Se o mundo conhecece Minas Gerais na intimidade o Brasil ia ganhar asas!

Comentário

Provocou, tem que ir até o fim. Façavor de trazer mais dados e histórias sobre esse momento mágico da cultura brasileira.

Por Alessandro Pereira

Fiquei emocionado com a lembrança do Marcos Carneiro. Meus pais são de Cataguazes e eu mesmo passeio por lá todo ano, desde minha infância. Há mesmo um quê de mágico naquela cidade, pois muitas coisas inusitadas surgiram por lá. Tem o Colégio Cataguases, já lembrado aqui, cujo projeto do Niemeyer (pré-Brasília) é mesmo uma beleza. Triste é saber que enquanto o colégio era pivado, o mural Tiradentes do Portinari pôde ficar lá. Bastou virar escola pública que, creio que nos idos dos anos 80, ele foi para o memorial da américa latina, em minúsculo mesmo. Neste colégio estudou o adolescente Chico Buarque, fato que ele lembrou no próprio documentário “A Vida é Um Sopro”, dedicado a Niemeyer. Mas Cataguazes tem também prédios dos irmãos Roberto e do Francisco Bologna. Tem um monumento do Portinari e do Bruno Giorgi em praça pública. Um povo pra lá de especial.
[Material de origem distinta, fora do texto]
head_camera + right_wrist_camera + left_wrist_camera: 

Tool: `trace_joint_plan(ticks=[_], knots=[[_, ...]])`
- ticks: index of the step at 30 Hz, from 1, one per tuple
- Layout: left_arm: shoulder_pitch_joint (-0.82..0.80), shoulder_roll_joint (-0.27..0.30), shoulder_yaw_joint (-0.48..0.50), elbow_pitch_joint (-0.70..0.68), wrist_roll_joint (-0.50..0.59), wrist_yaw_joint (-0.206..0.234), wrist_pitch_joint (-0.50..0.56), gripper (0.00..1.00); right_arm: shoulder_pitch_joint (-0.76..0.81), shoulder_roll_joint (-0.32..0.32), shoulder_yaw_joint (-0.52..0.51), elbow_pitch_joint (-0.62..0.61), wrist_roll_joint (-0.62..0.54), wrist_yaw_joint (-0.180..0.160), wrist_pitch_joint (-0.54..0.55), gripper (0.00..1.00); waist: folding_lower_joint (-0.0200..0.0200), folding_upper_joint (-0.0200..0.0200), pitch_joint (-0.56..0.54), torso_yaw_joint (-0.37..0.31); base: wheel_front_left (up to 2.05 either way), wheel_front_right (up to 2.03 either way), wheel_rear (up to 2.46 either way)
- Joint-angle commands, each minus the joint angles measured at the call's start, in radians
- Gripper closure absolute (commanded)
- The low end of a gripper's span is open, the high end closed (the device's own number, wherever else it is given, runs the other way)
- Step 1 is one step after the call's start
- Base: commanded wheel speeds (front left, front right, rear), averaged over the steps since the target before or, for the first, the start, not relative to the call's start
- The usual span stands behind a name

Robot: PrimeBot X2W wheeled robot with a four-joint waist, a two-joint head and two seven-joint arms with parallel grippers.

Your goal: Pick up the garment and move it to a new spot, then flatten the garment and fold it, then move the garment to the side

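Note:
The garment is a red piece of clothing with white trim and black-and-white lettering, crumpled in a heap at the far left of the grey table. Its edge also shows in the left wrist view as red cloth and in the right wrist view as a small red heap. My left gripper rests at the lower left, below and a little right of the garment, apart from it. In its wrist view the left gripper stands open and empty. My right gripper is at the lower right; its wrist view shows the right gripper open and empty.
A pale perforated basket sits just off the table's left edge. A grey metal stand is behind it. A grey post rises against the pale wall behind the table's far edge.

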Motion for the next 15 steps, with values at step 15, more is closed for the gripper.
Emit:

Lá, Minas Gerais se revela em seus morros, suas cachoeiras, seus rios. Saudades eu tenho de Sereno, Glória, Aracati, Santa Maria, São Pedro. Assim como meu pai se lembra do Edgar do matadouro, do Picão, do Mané Pirrai, do Chico Dunga, da Jurema. Só quem é de Cataguazes ou gosta muito de lá vai entender isso…

Hoje, dois personagens me chamam atenção: Luiz Ruffato, cujas obrasliterárias são memórias de lá, e Luiz Lopez, u artista plástico que trabalha em cima do mote histórico da cidade e que a fez ter riqueza: a tecelagem. Aliás Nassif, vale a pena conhecer mais o caso econômico dessa cidade, se é que já não conhece.

A organização está em cima das fábricas de tecido de algodão. Veja-se, por exemplo, que a CIA Manufatora, que faz o algodão Apolo, é de lá. Assim como a CIA Industrial, que faz tecidos de altíssima qualidade, a maior parte dele exportada.

Por Cafu

Uns meses atrás, postei na minha página da Comunidade o curta do Humberto Mauro “Meus Oito Anos”, baseado no poema de Casimiro de Abreu. Foi produzido em 1955, para a série “Brasilianas” do MEC.
O estado de conservação está excelente e o filme é belíssimo.